Ma adottando gli aggiornamenti di sicurezza, uno staff informatico può almeno introdurre, ad esempio, la versione di dicembre, anche se ha dovuto resistere a novembre a causa di una patch pericolosa. Tale pratica è simile, anche se a livello più macro, al modo in cui le singole patch sono state dispiegate o bloccate, a seconda che interferissero con le operazioni.

La sicurezza è stato un elemento importante che ha spinto molti clienti di Microsoft verso questi aggiornamenti. In Windows 10, questa opzione non è disponibile. Molti esperti di patch però consigliano per la sicurezza di rispettare gli aggiornamenti più piccoli. Questo perché sembra che che molti dei problemi di rottura si verifichino alla fine del mese, quando escono le correzioni non di sicurezza. Questo mese, ad esempio, ci sono state molte correzioni non legate alla sicurezza. Per questo motivo viene raccomandata la sicurezza solo per i pc client, specialmente per i sistemi con software sensibili.

Le aziende che distribuiscono aggiornamenti tramite Wsus possono applicare la funzione opzionale express installation files, che limita la larghezza di banda consumata sulla rete locale, riducendo il traffico legato all’aggiornamento all’ interno del perimetro.
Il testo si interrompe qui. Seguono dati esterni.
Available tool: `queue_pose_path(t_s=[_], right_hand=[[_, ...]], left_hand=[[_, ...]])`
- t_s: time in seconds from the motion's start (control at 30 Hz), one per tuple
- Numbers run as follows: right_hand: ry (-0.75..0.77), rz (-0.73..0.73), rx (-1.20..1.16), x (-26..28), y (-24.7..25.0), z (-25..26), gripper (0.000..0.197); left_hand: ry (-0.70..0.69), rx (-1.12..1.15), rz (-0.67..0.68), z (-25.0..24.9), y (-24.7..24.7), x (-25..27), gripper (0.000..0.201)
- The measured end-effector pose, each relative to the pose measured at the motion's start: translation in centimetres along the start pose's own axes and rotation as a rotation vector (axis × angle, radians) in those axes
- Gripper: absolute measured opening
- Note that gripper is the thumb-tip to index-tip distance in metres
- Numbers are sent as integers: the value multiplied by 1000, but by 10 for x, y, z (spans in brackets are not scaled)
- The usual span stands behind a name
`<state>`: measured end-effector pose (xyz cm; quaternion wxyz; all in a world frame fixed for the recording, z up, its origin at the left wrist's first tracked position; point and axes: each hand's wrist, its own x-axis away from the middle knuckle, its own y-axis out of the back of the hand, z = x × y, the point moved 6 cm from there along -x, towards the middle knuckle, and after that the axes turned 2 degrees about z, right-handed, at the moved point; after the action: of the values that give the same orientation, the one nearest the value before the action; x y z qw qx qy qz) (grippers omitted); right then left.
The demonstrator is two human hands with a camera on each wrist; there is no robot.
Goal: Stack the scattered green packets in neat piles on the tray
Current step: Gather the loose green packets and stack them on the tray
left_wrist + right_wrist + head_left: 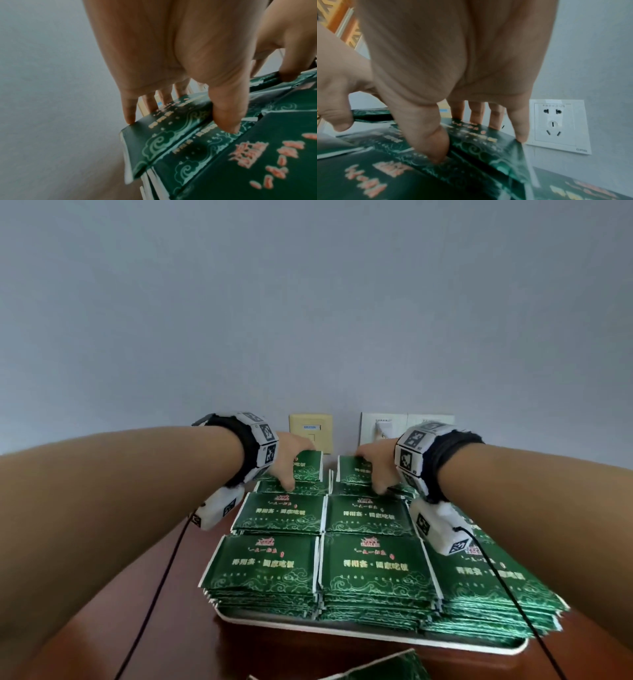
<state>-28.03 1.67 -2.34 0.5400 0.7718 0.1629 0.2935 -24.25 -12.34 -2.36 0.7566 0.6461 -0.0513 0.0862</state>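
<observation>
Green packets stand in several piles on a white tray. At the tray's far left, my left hand grips a bunch of green packets, thumb on the near edge and fingers over the far edge. The left wrist view shows that left hand pinching the bunch above the pile below. Beside it, my right hand grips a second bunch the same way. In the right wrist view, the right hand spans that bunch.
The tray sits on a brown wooden table against a grey wall with a beige wall plate and a white socket close behind the far piles. A loose green packet lies in front of the tray. Wrist cables hang down.
</observation>
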Motion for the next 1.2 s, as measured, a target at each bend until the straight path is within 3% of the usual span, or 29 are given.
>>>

Questo avviene identificando quei byte che cambiano tra due versioni dello stesso file, quindi generando un aggiornamento contenente solo quelle differenze.  Tuttavia, c’è un compromesso, che Microsoft specifica in questo documento di supporto. Dopo aver abilitato la funzione, le dimensioni dei download dai server Microsoft ai server Wsus locali aumentano notevolmente. Secondo Microsoft, i file di installazione express possono triplicare il numero di bit scaricati sui server Wsus.

“Quando si distribuiscono gli aggiornamenti utilizzando questo metodo, è necessario un investimento iniziale in larghezza di banda”, ha dichiarato Microsoft. “I file di installazione Express sono più grandi degli aggiornamenti che devono distribuire. Questo perché il file di installazione espresso deve contenere tutte le possibili variazioni di ogni file che si intende aggiornare. “Tuttavia, tale costo è mitigato dalla ridotta larghezza di banda necessaria per l’ aggiornamento dei computer client sulla rete aziendale”, ha proseguito il documento.
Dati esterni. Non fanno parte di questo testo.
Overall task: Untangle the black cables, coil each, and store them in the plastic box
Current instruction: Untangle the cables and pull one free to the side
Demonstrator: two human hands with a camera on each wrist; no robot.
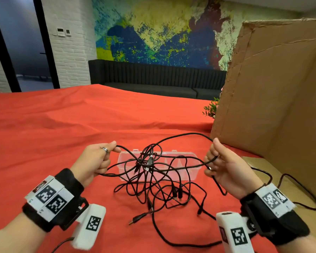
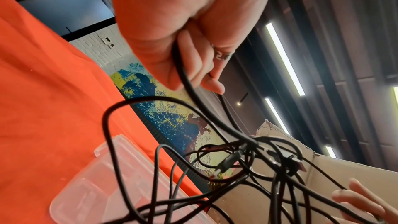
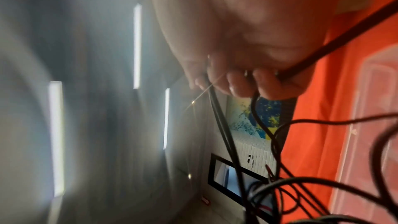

In un esempio evidenziato da Microsoft, un aggiornamento di 100 Mb ha portato a 300 Mb scaricati sul server Wsus, ma l’importo effettivo trasmesso attraverso la rete locale a ciascun client potrebbe essere di soli 30 Mb quando si attivano i file di installazione espressi. Se tutto fosse off, il download iniziale sul server Wsus sarebbe di 100 Mb, la dimensione dell’aggiornamento, ma poi gli stessi 100 Mb dovrebbe essere consegnati al pc client in tutta la rete locale.
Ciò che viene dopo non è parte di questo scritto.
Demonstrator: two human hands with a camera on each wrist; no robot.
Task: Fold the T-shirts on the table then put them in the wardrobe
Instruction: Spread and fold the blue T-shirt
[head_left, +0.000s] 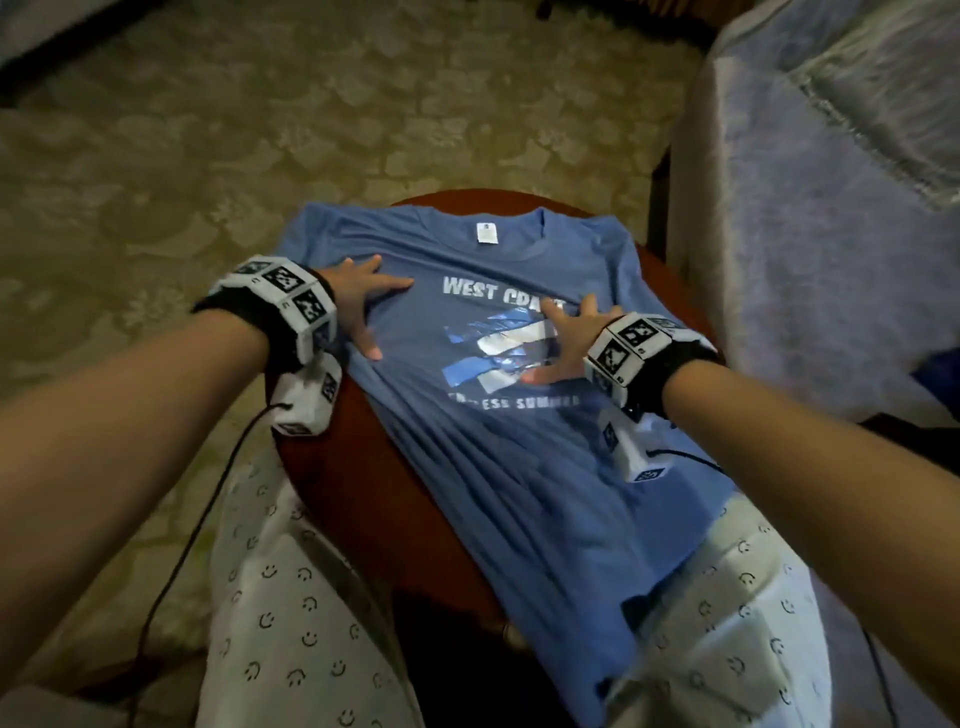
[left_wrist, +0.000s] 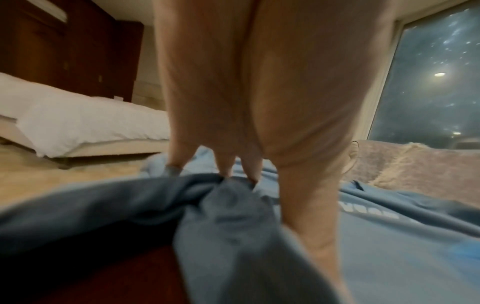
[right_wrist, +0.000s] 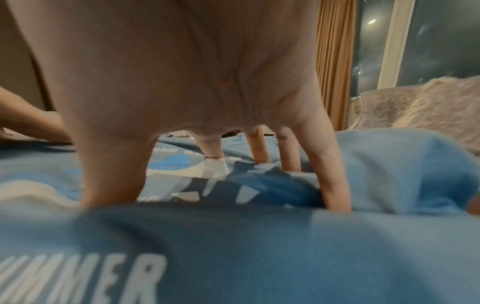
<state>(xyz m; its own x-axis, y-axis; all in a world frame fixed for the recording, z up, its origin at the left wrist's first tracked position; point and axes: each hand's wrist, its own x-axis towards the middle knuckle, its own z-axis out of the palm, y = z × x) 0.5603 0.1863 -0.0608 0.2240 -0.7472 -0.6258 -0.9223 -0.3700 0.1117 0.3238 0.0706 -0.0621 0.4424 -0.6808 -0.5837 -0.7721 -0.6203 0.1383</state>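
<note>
A blue T-shirt (head_left: 498, 457) with a white and blue chest print lies face up on a small round red-brown table (head_left: 332, 467), its collar away from me and its hem hanging over my lap. My left hand (head_left: 363, 306) lies flat with spread fingers on the shirt's left chest side. My right hand (head_left: 571, 338) presses flat on the print at the right. In the left wrist view my left hand's fingertips (left_wrist: 226, 170) push into bunched blue cloth (left_wrist: 233, 216). The right wrist view has my straight fingers (right_wrist: 335, 185) planted on the printed cloth (right_wrist: 233, 246).
A grey-lilac covered sofa (head_left: 831, 208) stands close at the right. Patterned beige carpet (head_left: 260, 130) spreads beyond the table. In the left wrist view a white bed (left_wrist: 78, 123) and a dark wooden wardrobe (left_wrist: 64, 51) stand across the room. Wrist-camera cables hang by my legs.
</note>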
Anche se la funzione express ha senza dubbio ricevuto maggiore attenzione in Windows 10 – Microsoft ha pubblicizzato più volte la funzionalità del nuovo sistema operativo – non è identica a quella di Windows 7. Da un lato, Windows 10 express è in grado di distribuire sia gli aggiornamenti sia gli aggiornamenti delle funzionalità semestrali, che scaricano le bilance a diversi gigabyte. Ancora più importante, la tecnologia di aggiornamento differenziale funziona con Wsus (come con Windows 7), e con Windows Update e Windows Update for Business.